Sunflower vs Yarrow
Both are Sherwin-Williams colors. These are both beiges, so the question isn't which hue to choose — it's where within beige to land. At LRV 48 vs 40, Yarrow will read as the brighter of the two — a 8-point gap that matters most in north-facing or low-light rooms. They share a warm quality — useful to know if you're layering them in the same space. At ΔE 14.7, these are genuinely distinct colors — a strong contrast if used together, or a meaningful choice between two different directions.

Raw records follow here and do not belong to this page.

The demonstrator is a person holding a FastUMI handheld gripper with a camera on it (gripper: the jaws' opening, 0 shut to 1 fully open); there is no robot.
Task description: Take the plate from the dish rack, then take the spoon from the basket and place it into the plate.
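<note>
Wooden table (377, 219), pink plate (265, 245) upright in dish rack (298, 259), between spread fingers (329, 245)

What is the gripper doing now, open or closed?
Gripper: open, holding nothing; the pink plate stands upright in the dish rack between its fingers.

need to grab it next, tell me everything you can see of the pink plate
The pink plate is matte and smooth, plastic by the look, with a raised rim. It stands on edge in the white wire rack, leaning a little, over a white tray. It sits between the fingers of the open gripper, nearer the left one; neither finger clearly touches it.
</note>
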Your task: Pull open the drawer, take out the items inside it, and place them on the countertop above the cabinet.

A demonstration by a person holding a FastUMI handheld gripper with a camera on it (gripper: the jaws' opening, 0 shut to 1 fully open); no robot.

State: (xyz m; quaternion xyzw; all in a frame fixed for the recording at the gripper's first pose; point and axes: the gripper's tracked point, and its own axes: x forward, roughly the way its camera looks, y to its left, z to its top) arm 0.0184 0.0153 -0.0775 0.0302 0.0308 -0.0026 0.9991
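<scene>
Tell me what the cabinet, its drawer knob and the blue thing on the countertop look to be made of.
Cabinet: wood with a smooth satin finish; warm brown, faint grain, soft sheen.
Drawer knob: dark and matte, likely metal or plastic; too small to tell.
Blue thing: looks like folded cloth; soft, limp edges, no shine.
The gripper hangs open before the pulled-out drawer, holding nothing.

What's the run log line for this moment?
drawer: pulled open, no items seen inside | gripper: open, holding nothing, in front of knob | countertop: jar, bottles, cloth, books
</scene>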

Below you'll find 1 real-room photo comparison where both colors appear side by side, plus 5 simulated room previews.
Sunflower vs Yarrow in Real Spaces
1 real room side by side. Seeing Sunflower and Yarrow in actual rooms makes the difference concrete; browse the spaces below to get a feel for how each color lives on a wall.
Front Door
Front doors are seen in isolation against the rest of the facade, which makes them a high-stakes surface where even subtle differences matter. Yarrow returns significantly more light to the room — in a smaller or darker space, that difference in perceived brightness is hard to miss.
Color Details
Sunflower vs Yarrow Simulated Comparison
5 simulated room previews — drag the slider on each to see Sunflower on one side and Yarrow on the other.
Digital color is approximate. These simulations are generated from the manufacturer's hex values and overlaid on grayscale room photos — your screen's calibration, brightness, and viewing angle all affect how they render. Before committing to either color, test physical samples in your own space under the light you actually live with.
More Sunflower comparisons
See how Sunflower stacks up against other well-photographed colors across different brands and tones.